975 F.3d 69
1st Cir.2020Background
- Petitioner Nova Anthony Lee, a Jamaican national, entered the U.S. on a B2 visa in June 2014 and overstayed.
- In Jamaica Lee had a prior altercation with a man called Wright; criminal charges there were ultimately dismissed.
- In August 2018 Lee was arrested in Connecticut on allegations of assault (including against a pregnant wife and a 14‑year‑old); those charges were later dropped.
- Lee sought withholding of removal and voluntary departure; his U.S. citizen wife filed an I-130 on his behalf and that petition was later approved.
- The immigration judge denied withholding, denied voluntary departure, and denied a continuance to await adjustment of status; the BIA affirmed and denied Lee’s motion to remand/reopen based on the subsequently dismissed charges and I-130 approval.

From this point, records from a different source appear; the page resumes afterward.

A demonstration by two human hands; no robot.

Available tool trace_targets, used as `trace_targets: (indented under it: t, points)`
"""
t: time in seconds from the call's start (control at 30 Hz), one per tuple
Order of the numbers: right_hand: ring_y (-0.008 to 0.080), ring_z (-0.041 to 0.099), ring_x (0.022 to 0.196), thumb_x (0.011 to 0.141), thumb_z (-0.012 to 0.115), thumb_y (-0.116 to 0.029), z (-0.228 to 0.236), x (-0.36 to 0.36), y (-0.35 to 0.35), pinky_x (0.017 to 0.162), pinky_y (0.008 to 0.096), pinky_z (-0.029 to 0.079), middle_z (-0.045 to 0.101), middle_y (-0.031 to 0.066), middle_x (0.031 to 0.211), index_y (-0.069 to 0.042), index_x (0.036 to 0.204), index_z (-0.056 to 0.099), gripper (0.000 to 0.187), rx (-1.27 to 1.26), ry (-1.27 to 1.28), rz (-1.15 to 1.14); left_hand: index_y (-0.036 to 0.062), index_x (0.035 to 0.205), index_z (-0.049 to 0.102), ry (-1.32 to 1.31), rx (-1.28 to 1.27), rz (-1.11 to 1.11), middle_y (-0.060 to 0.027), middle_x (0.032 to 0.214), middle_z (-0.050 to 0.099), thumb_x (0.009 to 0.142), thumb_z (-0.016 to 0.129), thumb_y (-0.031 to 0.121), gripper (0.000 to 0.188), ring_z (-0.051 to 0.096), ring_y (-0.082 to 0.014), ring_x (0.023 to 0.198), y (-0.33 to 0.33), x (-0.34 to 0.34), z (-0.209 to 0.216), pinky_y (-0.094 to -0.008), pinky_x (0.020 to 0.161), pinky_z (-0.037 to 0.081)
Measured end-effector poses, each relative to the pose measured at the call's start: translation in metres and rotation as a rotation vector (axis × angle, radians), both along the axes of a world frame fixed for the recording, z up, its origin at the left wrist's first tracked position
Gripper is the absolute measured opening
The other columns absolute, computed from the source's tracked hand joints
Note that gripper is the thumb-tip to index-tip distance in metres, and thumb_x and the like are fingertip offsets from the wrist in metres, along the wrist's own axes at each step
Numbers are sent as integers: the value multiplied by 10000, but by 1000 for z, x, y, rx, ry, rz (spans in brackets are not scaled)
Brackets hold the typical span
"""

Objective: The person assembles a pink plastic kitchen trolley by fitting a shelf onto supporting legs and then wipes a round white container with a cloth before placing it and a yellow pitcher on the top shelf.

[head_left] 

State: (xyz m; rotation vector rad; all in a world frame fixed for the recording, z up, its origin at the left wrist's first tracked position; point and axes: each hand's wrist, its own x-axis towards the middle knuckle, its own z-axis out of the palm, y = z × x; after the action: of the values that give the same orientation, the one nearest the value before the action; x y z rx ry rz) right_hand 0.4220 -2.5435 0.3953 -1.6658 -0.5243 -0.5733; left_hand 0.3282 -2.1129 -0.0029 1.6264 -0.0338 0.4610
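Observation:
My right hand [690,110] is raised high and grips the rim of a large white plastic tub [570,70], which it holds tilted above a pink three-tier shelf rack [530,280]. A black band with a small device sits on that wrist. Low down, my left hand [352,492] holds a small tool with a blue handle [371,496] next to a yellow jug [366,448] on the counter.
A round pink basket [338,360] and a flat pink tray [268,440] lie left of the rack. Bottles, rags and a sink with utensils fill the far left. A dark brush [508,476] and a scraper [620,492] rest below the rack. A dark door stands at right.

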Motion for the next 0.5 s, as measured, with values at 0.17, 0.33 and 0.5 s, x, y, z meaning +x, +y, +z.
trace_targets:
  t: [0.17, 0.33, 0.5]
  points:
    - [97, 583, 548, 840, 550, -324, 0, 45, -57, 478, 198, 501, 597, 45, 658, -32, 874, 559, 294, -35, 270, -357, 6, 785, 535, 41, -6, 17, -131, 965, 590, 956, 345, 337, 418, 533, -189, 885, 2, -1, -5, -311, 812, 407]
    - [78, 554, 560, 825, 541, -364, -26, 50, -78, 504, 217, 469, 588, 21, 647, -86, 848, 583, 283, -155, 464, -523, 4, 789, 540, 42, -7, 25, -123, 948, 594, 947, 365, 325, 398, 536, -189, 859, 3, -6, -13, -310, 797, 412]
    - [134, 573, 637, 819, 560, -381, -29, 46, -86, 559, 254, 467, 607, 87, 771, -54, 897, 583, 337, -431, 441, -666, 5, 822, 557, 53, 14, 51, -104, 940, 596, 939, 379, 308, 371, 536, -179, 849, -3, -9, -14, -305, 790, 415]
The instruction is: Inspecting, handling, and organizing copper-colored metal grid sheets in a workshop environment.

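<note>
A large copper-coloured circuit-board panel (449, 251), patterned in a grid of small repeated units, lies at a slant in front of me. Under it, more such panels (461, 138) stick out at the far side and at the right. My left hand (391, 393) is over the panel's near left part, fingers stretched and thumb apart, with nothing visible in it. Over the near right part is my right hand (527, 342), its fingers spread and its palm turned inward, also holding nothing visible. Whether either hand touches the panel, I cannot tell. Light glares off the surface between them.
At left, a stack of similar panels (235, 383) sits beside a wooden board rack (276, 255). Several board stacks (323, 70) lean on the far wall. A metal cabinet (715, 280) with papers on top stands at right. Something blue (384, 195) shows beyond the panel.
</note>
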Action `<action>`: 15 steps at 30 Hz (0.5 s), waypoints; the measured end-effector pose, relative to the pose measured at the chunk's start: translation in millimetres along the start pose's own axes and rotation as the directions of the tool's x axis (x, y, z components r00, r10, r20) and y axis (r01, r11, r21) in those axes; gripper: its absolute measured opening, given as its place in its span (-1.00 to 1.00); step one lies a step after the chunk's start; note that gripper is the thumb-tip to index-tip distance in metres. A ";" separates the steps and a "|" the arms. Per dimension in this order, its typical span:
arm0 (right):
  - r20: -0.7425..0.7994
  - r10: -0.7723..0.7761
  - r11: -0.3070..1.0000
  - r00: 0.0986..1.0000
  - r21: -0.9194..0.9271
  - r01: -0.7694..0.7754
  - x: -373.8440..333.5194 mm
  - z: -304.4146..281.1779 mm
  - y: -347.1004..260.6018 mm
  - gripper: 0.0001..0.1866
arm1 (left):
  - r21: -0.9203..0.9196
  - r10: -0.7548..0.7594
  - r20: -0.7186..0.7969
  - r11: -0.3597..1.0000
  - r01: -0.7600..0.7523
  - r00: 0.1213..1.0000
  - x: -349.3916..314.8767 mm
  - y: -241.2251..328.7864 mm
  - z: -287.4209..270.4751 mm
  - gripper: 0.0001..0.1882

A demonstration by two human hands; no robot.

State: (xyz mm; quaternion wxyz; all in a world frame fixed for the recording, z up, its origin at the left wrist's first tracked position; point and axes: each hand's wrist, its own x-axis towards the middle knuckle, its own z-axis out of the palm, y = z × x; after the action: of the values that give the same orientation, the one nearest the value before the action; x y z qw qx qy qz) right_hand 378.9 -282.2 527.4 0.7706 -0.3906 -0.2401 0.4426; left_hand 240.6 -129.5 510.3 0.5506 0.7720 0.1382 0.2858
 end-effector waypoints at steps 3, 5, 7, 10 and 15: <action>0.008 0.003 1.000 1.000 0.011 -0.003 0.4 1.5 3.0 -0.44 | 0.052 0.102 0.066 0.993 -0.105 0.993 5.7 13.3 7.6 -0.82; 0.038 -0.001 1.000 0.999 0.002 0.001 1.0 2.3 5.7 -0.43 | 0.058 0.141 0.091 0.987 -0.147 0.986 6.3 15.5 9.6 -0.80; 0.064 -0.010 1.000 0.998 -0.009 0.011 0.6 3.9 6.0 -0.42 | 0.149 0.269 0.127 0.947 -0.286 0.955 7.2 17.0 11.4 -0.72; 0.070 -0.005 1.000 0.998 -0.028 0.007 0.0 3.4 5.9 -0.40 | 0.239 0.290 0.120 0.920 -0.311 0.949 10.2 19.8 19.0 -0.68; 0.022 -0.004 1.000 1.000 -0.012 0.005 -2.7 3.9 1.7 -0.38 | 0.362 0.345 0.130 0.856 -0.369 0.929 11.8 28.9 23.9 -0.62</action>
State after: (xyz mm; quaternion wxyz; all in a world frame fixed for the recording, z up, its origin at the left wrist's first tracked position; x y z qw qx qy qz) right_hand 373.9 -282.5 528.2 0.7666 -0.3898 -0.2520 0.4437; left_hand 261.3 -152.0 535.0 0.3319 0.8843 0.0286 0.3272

- The First Circuit denied Lee’s petition for review, affirming the BIA/IJ rulings.
Issues
| Issue | Plaintiff's Argument | Defendant's Argument | Held |
|---|---|---|---|
| Withholding of removal — social group | Lee: member of "wealthy immigrants returning to Jamaica," so likely persecuted | BIA/IJ: returning wealthy persons not a cognizable social group; this is personal vendetta/criminal targeting | Denied — group not cognizable; withholding claim fails under substantial evidence review |
| Voluntary departure (discretionary) | Lee: IJ erred in denying voluntary departure | Government: discretionary denial justified by criminal allegations and discretionary factors | Denied review on merits — court lacks jurisdiction over discretionary denials absent legal/constitutional claim; BIA/IJ affirmed |
| Motion to continue to await adjustment of status | Lee: should have continuance while I-130/potential adjustment pending | DHS/BIA/IJ: low likelihood of successful adjustment given reliable police report and DHS opposition | Denied — no abuse of discretion; IJ properly weighed likelihood of success and relied on reliable police report |
| Motion to remand/reopen (new evidence: charges dismissed, I-130 approved) | Lee: dismissal of charges and I-130 approval are material new facts requiring remand | BIA: dismissal not material (police report still reliable absent rebuttal); I-130 approval immaterial because IJ assumed it would be approved | Denied — BIA did not abuse discretion; new facts not material to change outcome |
Key Cases Cited
- Lopez Perez v. Holder, 587 F.3d 456 (1st Cir.) (withholding standard—more likely than not to face persecution)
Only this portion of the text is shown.